- ACTIVITY: In the listing below, a line holding "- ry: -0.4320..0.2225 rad" and a line holding "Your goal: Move" mark the range. Retype both exactly, with all lines between them.

- SOURCE MATERIAL:
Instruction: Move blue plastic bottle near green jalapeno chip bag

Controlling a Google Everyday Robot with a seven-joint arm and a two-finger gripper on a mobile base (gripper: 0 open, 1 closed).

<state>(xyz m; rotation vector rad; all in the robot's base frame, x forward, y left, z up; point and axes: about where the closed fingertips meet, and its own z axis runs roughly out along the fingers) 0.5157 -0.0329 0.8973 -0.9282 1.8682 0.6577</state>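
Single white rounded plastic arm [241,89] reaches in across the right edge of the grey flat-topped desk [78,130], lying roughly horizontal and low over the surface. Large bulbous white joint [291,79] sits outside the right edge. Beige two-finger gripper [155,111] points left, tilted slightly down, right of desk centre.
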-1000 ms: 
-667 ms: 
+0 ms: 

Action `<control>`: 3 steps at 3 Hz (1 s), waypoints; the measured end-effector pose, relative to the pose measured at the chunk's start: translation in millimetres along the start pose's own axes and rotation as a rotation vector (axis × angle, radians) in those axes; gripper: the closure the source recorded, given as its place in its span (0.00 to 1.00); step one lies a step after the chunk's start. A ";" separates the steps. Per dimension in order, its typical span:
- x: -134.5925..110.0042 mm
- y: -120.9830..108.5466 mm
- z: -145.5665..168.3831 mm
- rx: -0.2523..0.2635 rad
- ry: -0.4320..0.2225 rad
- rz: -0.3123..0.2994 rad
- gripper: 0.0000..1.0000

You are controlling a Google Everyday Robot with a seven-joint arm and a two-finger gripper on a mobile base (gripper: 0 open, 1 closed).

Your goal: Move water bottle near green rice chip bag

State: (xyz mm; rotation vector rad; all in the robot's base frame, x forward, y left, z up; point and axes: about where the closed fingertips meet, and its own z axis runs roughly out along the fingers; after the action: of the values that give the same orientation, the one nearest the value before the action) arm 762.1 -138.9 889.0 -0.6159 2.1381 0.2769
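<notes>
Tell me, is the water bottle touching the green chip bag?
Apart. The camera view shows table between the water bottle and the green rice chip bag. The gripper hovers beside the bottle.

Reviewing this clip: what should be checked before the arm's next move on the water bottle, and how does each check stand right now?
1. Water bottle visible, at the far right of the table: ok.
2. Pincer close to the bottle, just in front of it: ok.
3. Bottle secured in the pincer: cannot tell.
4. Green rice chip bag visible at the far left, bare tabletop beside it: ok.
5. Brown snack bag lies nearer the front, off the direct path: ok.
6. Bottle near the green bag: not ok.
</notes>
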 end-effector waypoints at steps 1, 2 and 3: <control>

- YOUR SOLUTION:
- ry: -0.4320..0.2225 rad
- rz: -0.3123..0.2994 rad
- gripper: 0.0000..1.0000

You are controlling a Google Everyday Robot with a seven-joint arm and a two-finger gripper on a mobile base (gripper: 0 open, 1 closed).

Your goal: Move water bottle near green rice chip bag

With this, the exercise is complete.